[Stored dataset items]
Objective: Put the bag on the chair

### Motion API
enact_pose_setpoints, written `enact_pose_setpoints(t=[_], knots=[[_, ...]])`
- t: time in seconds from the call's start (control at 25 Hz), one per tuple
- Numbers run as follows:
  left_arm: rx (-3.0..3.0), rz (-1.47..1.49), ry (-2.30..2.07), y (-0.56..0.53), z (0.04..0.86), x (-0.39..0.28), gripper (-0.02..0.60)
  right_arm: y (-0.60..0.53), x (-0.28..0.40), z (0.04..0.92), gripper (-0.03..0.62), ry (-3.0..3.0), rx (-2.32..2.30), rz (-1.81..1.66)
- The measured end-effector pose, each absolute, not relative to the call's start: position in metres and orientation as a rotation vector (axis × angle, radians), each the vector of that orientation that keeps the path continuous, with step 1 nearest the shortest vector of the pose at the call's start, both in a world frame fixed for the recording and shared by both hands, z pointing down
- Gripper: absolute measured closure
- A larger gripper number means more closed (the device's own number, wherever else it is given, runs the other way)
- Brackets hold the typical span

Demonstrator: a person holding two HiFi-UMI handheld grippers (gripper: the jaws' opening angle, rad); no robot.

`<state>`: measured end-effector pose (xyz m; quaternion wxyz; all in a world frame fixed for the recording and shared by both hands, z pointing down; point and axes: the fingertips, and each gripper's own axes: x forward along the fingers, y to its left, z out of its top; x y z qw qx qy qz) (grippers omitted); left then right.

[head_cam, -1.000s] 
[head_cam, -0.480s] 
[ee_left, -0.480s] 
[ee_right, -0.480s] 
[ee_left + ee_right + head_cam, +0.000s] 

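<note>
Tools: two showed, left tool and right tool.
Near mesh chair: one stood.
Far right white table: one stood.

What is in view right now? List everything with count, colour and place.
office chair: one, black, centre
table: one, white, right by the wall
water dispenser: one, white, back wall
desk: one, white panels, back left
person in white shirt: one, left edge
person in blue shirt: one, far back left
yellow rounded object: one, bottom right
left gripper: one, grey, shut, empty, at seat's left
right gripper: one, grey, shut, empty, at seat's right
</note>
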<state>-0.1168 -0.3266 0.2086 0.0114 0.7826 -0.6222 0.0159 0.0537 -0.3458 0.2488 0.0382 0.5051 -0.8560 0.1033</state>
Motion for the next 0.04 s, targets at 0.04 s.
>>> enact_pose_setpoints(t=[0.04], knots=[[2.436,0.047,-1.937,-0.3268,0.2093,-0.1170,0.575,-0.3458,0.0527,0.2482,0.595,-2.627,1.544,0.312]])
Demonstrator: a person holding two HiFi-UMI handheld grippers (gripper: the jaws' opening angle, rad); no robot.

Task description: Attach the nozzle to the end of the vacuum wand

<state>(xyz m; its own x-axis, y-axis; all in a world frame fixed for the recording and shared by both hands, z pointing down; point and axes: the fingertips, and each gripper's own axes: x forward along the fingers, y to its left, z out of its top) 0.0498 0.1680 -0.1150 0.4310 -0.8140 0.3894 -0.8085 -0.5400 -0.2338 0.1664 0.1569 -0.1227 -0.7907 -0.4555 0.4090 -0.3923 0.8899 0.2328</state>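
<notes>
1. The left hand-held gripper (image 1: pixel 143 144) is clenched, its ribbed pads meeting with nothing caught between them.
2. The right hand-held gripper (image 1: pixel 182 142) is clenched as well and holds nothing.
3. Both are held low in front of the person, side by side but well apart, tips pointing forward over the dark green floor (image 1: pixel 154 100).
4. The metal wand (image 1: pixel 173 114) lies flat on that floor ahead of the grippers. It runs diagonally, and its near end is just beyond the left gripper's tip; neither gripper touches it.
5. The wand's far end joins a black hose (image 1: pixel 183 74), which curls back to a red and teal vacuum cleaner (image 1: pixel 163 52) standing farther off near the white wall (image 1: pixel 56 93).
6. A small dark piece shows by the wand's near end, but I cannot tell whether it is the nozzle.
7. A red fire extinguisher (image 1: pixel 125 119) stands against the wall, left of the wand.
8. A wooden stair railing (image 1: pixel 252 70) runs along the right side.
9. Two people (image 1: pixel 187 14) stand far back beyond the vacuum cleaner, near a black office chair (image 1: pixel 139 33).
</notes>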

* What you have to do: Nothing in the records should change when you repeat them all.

* Answer to this problem:
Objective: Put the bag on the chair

### Motion API
enact_pose_setpoints, written `enact_pose_setpoints(t=[_], knots=[[_, ...]])`
- t: time in seconds from the call's start (control at 25 Hz), one per tuple
- Numbers run as follows:
  left_arm: rx (-3.0..3.0), rz (-1.47..1.49), ry (-2.30..2.07), y (-0.56..0.53), z (0.04..0.86), x (-0.39..0.28), gripper (-0.02..0.60)
  right_arm: y (-0.60..0.53), x (-0.28..0.40), z (0.04..0.92), gripper (-0.03..0.62), ry (-3.0..3.0), rx (-2.32..2.30), rz (-1.81..1.66)
- The measured end-effector pose, each absolute, not relative to the call's start: position in metres and orientation as a rotation vector (axis × angle, radians), each the vector of that orientation that keeps the path continuous, with step 1 nearest the shortest vector of the pose at the call's start, both in a world frame fixed for the recording and shared by both hands, z pointing down
- Gripper: absolute measured closure
- A larger gripper number means more closed (the device's own number, wherever else it is given, runs the other way)
- Brackets hold the typical span

Demonstrator: a person holding two HiFi-UMI handheld grippers (gripper: the jaws' opening angle, rad); no robot.

`<state>`: measured end-effector pose (xyz m; quaternion wxyz; all in a world frame fixed for the recording and shared by both hands, z pointing down; point and axes: the fingertips, and each gripper's own axes: x forward along the fingers, y to its left, z out of its top; x y z qw qx qy qz) (grippers omitted); left then right.

[head_cam, -1.000s] 
[head_cam, -0.480s] 
[ee_left, -0.480s] 
[ee_right, -0.480s] 
[ee_left + ee_right + head_cam, +0.000s] 

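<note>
Tools: two showed, left tool and right tool.
Near mesh chair: one stood.
Far right white table: one stood.

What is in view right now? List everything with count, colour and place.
office chair: one, black, centre
table: one, white, right by the wall
water dispenser: one, white, back wall
desk: one, white panels, back left
person in white shirt: one, left edge
person in blue shirt: one, far back left
yellow rounded object: one, bottom right
left gripper: one, grey, shut, empty, at seat's left
right gripper: one, grey, shut, empty, at seat's right
</note>
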<state>-0.1168 -0.3266 0.2086 0.0114 0.7826 -0.6222 0.0159 0.0537 -0.3458 0.2488 0.0382 0.5051 -0.8560 0.1033</state>
Motion for the next 0.04 s, targets at 0.04 s.
>>> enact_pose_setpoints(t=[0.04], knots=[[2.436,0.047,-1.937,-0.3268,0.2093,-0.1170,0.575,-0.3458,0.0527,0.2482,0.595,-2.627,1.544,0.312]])
Demonstrator: a person holding two HiFi-UMI handheld grippers (gripper: the jaws' opening angle, rad); no robot.

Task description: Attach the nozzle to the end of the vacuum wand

<state>(xyz m; its own x-axis, y-axis; all in a world frame fixed for the recording and shared by both hands, z pointing down; point and axes: the fingertips, and each gripper's own axes: x forward along the fingers, y to its left, z out of its top) 0.0498 0.1680 -0.1150 0.4310 -0.8140 0.3894 -0.8085 -0.5400 -0.2338 0.1664 0.1569 -0.1227 -0.7907 -0.4555 0.4090 -0.3923 0.8899 0.2328</state>
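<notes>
1. The left hand-held gripper (image 1: pixel 143 144) is clenched, its ribbed pads meeting with nothing caught between them.
2. The right hand-held gripper (image 1: pixel 182 142) is clenched as well and holds nothing.
3. Both are held low in front of the person, side by side but well apart, tips pointing forward over the dark green floor (image 1: pixel 154 100).
4. The metal wand (image 1: pixel 173 114) lies flat on that floor ahead of the grippers. It runs diagonally, and its near end is just beyond the left gripper's tip; neither gripper touches it.
5. The wand's far end joins a black hose (image 1: pixel 183 74), which curls back to a red and teal vacuum cleaner (image 1: pixel 163 52) standing farther off near the white wall (image 1: pixel 56 93).
6. A small dark piece shows by the wand's near end, but I cannot tell whether it is the nozzle.
7. A red fire extinguisher (image 1: pixel 125 119) stands against the wall, left of the wand.
8. A wooden stair railing (image 1: pixel 252 70) runs along the right side.
9. Two people (image 1: pixel 187 14) stand far back beyond the vacuum cleaner, near a black office chair (image 1: pixel 139 33).
</notes>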

The exercise requires no further work.